Deep Neural Networks step by step

Posted April 25, 2019 by Rokas Balsys

Deep Neural Networks introduction:

Welcome to another tutorial. In last tutorial series we wrote 2 layers neural networks model, now it's time to build deep neural network, where we could have whatever count of layers we want.

So the same as in previous tutorials at first we'll implement all the functions required to build a deep neural network. Then we will use these functions to build a deep neural network for image classification (cats vs dogs).

In this tutorial series I will use non-linear units like ReLU to improve our model. Our deep neural network model will be built in a way, that we could easily define deep layers that our model would be easy-to-use.

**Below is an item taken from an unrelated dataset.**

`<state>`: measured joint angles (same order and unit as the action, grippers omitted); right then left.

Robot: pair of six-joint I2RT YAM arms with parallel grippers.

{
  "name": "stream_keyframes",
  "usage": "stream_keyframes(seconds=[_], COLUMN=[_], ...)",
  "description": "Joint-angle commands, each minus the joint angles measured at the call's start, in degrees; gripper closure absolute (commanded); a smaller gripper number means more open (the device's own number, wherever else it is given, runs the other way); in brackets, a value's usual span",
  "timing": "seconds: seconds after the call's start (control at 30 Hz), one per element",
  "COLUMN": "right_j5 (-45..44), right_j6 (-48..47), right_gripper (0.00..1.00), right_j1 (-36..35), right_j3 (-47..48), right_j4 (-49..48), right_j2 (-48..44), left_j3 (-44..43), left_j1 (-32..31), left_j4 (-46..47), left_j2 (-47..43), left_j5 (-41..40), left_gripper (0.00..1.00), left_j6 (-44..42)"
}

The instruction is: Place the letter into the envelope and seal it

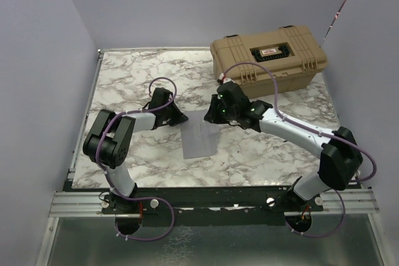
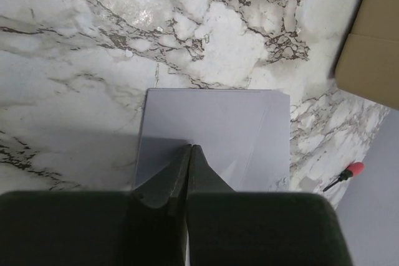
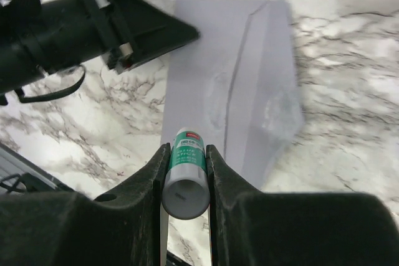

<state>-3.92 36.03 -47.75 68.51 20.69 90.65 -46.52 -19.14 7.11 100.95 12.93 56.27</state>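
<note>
Left side: the left arm reaches in from 7 o'clock. The left gripper (image 1: pixel 181 118) is at about 10 o'clock from the envelope (image 1: pixel 199 139). In the left wrist view its jaws are pressed together with nothing visible between them, and the tips sit on the blue-grey sheet near its edge.

Centre: the envelope lies flat on the marble table (image 1: pixel 124 79), between the two grippers and slightly nearer the arm bases than either. A diagonal crease runs across its face. Whether the flap is stuck down cannot be told. The letter does not show in any view.

Right of centre: the right gripper (image 1: pixel 216 115) is at about 1 o'clock from the envelope. The right wrist view shows it clamped on a glue stick (image 3: pixel 186 172) with a green and white label, held lengthwise between the fingers. The stick's far end points at the near edge of the envelope, but contact cannot be confirmed.

Far right: a tan toolbox (image 1: pixel 269 57), lid closed, is at 1 o'clock on the table, behind the right gripper. A red-handled screwdriver (image 2: pixel 345 174) lies on the marble, apart from the envelope.
</note>
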Motion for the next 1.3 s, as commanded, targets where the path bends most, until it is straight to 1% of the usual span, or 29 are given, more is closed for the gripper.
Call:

This is continuation tutorial of my one hidden layer neural network tutorial, so I will use same data-set. If you are seeing this tutorial first time, cats vs dogs data-set you can get from my GitHub page. If you don't know how to use data-set, check my previous tutorials.

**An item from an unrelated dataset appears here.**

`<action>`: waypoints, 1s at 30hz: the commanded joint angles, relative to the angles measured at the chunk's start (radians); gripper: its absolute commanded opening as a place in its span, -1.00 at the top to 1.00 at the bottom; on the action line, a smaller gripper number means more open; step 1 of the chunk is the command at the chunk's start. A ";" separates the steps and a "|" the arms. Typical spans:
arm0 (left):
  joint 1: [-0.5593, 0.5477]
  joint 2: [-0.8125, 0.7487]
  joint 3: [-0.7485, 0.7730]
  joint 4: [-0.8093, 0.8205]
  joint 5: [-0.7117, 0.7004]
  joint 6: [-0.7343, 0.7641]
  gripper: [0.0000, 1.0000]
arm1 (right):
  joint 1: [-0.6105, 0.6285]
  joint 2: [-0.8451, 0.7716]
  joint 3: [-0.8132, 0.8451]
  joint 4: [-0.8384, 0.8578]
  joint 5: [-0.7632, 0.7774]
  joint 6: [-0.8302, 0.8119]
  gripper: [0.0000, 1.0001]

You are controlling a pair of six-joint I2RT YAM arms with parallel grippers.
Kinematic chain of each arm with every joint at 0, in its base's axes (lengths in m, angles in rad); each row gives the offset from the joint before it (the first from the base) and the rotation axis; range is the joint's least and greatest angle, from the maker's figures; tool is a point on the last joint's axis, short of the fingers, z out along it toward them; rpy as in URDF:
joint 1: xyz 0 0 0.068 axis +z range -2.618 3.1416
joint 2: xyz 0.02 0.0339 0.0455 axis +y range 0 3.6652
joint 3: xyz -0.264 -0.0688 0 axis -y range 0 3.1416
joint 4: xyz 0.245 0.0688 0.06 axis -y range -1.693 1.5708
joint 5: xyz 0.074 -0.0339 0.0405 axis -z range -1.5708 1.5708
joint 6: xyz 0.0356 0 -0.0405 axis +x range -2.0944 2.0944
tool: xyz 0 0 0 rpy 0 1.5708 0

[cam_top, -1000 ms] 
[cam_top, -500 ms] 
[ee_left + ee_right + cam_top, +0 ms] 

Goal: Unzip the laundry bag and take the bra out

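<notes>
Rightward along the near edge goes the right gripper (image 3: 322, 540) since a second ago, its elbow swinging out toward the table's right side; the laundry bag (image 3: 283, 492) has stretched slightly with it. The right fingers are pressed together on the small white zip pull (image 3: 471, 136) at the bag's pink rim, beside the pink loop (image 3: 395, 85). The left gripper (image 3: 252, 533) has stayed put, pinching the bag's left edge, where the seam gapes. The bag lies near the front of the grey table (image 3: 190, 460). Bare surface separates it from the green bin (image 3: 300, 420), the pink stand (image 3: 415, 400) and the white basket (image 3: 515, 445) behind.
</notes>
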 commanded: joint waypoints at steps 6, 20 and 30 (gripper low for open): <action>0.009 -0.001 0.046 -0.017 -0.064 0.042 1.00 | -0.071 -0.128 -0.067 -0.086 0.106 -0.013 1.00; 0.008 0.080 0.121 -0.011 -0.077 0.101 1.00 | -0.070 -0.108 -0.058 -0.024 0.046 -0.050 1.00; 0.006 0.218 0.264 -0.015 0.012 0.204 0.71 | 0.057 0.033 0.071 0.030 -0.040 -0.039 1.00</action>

First let's define our model structure:

Same as in previous tutorials, to build deep neural network and we will be implementing several "helper functions". These helper functions will be used to build a two-layer neural network and an L-layer neural network. In each small helper function we will implement, I will try to give you a detailed explanation. So what we'll do in this tutorial series:

• Initialize the parameters for a two-layer network and for an $L$-layer neural network.
• Implement the forward propagation module (shown in figure below).

- Complete the LINEAR part of a layer's forward propagation step (resulting in $Z^{[l]}$).
- We'll write the ACTIVATION function (relu/sigmoid).
- We'll combine the previous two steps into a new [LINEAR->ACTIVATION] forward function.
- Stack the [LINEAR->RELU] forward function L-1 time (for layers 1 through L-1) and add a [LINEAR->SIGMOID] at the end (for the final layer $L$). This will give us a new L_model_forward function.

• Compute the loss.
• Implement the backward propagation module (denoted in red in the figure below).

- Complete the LINEAR part of a layer's backward propagation step.
- We will write the gradient of the ACTIVATE function (relu_backward/sigmoid_backward).
- Combine the previous two steps into a new [LINEAR->ACTIVATION] backward function.
- Stack [LINEAR->RELU] backward L-1 times and add [LINEAR->SIGMOID] backward in a new L_model_backward function.

• Finally update the parameters.

You will see that for every forward function, there will be a corresponding backward function. That is why at every step of our forward module we will be storing some values in a cache. The cached values will be useful for computing gradients. In the backpropagation module we will then use the cache to calculate the gradients. In this tutorial series I will show you exactly how to carry out each of these steps.

Parameters initialization:

I will write two helper functions that will initialize the parameters for our model. The first function will be used to initialize parameters for a two layer model. The second one will generalize this initialization process to $L$ layers.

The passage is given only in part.